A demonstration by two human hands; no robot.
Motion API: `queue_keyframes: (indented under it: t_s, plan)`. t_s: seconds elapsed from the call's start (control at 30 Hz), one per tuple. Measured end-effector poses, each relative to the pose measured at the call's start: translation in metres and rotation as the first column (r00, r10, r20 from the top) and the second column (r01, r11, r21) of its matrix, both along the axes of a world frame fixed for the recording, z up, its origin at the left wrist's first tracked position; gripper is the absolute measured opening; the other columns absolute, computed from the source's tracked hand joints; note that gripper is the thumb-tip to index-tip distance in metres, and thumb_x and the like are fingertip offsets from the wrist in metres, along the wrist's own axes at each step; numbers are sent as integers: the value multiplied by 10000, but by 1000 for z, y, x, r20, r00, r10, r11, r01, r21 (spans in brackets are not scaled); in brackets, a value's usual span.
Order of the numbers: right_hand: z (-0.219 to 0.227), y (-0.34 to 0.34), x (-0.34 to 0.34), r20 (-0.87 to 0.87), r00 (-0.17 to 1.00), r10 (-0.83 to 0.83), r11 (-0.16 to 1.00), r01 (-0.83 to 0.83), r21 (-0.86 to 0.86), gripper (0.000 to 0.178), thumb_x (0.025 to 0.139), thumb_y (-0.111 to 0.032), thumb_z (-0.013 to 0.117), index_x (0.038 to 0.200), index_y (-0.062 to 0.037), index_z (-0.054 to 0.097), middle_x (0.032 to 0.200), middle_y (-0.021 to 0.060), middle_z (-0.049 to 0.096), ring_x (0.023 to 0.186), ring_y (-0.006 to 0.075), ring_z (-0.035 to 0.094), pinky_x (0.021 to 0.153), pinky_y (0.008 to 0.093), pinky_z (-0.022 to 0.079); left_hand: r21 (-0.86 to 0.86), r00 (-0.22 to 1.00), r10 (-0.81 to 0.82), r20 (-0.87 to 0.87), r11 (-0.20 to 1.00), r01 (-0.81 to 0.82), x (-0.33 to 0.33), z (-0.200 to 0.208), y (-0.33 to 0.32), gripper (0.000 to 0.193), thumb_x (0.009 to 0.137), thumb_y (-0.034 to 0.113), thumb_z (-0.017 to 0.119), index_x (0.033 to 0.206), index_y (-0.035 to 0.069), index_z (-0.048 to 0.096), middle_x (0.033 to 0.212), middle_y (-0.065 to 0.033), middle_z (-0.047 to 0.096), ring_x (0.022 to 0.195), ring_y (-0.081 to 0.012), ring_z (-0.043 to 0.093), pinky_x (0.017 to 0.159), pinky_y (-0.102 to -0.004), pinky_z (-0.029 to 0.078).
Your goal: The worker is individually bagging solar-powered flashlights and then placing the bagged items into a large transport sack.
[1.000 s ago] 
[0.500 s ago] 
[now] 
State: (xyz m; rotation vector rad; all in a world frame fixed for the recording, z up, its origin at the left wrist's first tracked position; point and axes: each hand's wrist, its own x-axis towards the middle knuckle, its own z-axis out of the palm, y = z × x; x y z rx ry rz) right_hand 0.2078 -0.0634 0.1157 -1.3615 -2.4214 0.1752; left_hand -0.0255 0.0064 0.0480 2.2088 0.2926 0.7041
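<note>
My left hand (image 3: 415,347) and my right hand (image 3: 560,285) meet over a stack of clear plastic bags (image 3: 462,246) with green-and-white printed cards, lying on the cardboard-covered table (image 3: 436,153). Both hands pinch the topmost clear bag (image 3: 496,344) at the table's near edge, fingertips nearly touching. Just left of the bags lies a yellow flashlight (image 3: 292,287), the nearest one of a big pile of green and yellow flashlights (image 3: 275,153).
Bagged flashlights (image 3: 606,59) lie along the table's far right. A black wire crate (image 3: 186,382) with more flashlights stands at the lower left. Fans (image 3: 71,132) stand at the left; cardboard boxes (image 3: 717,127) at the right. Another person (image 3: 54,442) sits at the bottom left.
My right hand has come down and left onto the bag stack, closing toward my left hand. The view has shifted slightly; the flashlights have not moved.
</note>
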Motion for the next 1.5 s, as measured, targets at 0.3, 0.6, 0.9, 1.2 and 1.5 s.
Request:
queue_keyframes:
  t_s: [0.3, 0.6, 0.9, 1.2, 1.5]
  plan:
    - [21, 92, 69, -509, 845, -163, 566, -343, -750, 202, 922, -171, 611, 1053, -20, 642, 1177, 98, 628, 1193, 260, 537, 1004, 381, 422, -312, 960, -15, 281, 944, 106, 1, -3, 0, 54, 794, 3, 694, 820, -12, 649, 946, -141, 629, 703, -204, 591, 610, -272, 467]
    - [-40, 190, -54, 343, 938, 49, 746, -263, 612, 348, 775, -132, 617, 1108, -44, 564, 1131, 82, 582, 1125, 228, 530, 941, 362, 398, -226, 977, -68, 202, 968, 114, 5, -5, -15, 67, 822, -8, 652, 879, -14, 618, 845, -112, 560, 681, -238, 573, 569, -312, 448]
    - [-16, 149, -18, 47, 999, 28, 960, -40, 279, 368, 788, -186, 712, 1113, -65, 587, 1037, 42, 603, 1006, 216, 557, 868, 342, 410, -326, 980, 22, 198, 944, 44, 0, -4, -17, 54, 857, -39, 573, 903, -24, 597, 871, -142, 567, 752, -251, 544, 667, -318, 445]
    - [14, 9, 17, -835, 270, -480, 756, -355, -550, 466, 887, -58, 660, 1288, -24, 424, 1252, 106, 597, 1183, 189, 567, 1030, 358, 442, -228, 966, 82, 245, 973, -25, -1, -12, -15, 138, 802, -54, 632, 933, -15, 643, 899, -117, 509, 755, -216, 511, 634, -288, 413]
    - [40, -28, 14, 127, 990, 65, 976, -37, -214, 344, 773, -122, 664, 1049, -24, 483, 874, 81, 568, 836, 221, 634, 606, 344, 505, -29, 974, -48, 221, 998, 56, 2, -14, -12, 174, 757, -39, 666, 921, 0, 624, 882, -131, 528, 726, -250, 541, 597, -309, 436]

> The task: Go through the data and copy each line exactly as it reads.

> Task solution:
A demonstration by two human hands; no robot.
Motion API: `queue_keyframes: (indented under it: t_s, plan)`. t_s: seconds elapsed from the call's start (control at 30 Hz), one per tuple. Measured end-effector poses, each relative to the pose measured at the call's start: translation in metres and rotation as the first column (r00, r10, r20 from the top) and the second column (r01, r11, r21) of its matrix, both along the axes of a world frame fixed for the recording, z up, its origin at the left wrist's first tracked position; gripper is the absolute measured opening; the other columns absolute, computed from the source's tracked hand joints; note that gripper is the thumb-tip to index-tip distance in metres, and thumb_x and the like are fingertip offsets from the wrist in metres, along the wrist's own axes at each step; numbers are sent as integers: the value multiplied by 10000, but by 1000 for z, y, x, r20, r00, r10, r11, r01, r21 (spans in brackets are not scaled); in brackets, a value's usual span.
Order of the numbers: right_hand: z (-0.219 to 0.227), y (-0.34 to 0.34), x (-0.34 to 0.34), r20 (-0.87 to 0.87), r00 (-0.17 to 1.00), r10 (-0.83 to 0.83), r11 (-0.16 to 1.00), r01 (-0.83 to 0.83), r21 (-0.86 to 0.86), gripper (0.000 to 0.178), thumb_x (0.025 to 0.139), thumb_y (-0.111 to 0.032), thumb_z (-0.013 to 0.117), index_x (0.038 to 0.200), index_y (-0.062 to 0.037), index_z (-0.054 to 0.097), middle_x (0.032 to 0.200), middle_y (-0.021 to 0.060), middle_z (-0.049 to 0.096), ring_x (0.023 to 0.186), ring_y (-0.006 to 0.075), ring_z (-0.035 to 0.094), pinky_x (0.021 to 0.153), pinky_y (0.008 to 0.093), pinky_z (-0.022 to 0.079); left_hand: r21 (-0.86 to 0.86), r00 (-0.22 to 1.00), r10 (-0.81 to 0.82), r20 (-0.87 to 0.87), r11 (-0.20 to 1.00), r01 (-0.81 to 0.82), x (-0.33 to 0.33), z (-0.200 to 0.208), y (-0.33 to 0.32), gripper (0.000 to 0.193), thumb_x (0.009 to 0.137), thumb_y (-0.034 to 0.113), thumb_z (-0.017 to 0.119), index_x (0.033 to 0.206), index_y (-0.035 to 0.069), index_z (-0.048 to 0.096), middle_x (0.033 to 0.212), middle_y (-0.065 to 0.033), middle_z (-0.047 to 0.096), ring_x (0.022 to 0.195), ring_y (-0.081 to 0.012), ring_z (-0.043 to 0.093), pinky_x (0.017 to 0.159), pinky_y (-0.102 to -0.004), pinky_z (-0.029 to 0.078).
Your goal: The worker is individually bagging solar-powered flashlights and then placing the bagged items into a large transport sack.
[1.000 s ago] 
[0.500 s ago] 
[now] 
State: (xyz m; rotation vector rad; all in a world frame fixed for the recording, z up, its origin at the left wrist's first tracked position; point and axes: each hand's wrist, its own x-axis towards the middle knuckle, its own z-axis out of the palm, y = z × x; x y z rx ry rz) right_hand 0.2078 -0.0634 0.1157 -1.3615 -2.4214 0.1752; left_hand -0.0255 0.0064 0.0480 2.2088 0.2926 0.7041
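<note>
My left hand (image 3: 415,347) and my right hand (image 3: 560,285) meet over a stack of clear plastic bags (image 3: 462,246) with green-and-white printed cards, lying on the cardboard-covered table (image 3: 436,153). Both hands pinch the topmost clear bag (image 3: 496,344) at the table's near edge, fingertips nearly touching. Just left of the bags lies a yellow flashlight (image 3: 292,287), the nearest one of a big pile of green and yellow flashlights (image 3: 275,153).
Bagged flashlights (image 3: 606,59) lie along the table's far right. A black wire crate (image 3: 186,382) with more flashlights stands at the lower left. Fans (image 3: 71,132) stand at the left; cardboard boxes (image 3: 717,127) at the right. Another person (image 3: 54,442) sits at the bottom left.
My right hand has come down and left onto the bag stack, closing toward my left hand. The view has shifted slightly; the flashlights have not moved.
</note>
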Motion for the next 1.5 s, as measured, targets at 0.3, 0.6, 0.9, 1.2 and 1.5 s.
Request:
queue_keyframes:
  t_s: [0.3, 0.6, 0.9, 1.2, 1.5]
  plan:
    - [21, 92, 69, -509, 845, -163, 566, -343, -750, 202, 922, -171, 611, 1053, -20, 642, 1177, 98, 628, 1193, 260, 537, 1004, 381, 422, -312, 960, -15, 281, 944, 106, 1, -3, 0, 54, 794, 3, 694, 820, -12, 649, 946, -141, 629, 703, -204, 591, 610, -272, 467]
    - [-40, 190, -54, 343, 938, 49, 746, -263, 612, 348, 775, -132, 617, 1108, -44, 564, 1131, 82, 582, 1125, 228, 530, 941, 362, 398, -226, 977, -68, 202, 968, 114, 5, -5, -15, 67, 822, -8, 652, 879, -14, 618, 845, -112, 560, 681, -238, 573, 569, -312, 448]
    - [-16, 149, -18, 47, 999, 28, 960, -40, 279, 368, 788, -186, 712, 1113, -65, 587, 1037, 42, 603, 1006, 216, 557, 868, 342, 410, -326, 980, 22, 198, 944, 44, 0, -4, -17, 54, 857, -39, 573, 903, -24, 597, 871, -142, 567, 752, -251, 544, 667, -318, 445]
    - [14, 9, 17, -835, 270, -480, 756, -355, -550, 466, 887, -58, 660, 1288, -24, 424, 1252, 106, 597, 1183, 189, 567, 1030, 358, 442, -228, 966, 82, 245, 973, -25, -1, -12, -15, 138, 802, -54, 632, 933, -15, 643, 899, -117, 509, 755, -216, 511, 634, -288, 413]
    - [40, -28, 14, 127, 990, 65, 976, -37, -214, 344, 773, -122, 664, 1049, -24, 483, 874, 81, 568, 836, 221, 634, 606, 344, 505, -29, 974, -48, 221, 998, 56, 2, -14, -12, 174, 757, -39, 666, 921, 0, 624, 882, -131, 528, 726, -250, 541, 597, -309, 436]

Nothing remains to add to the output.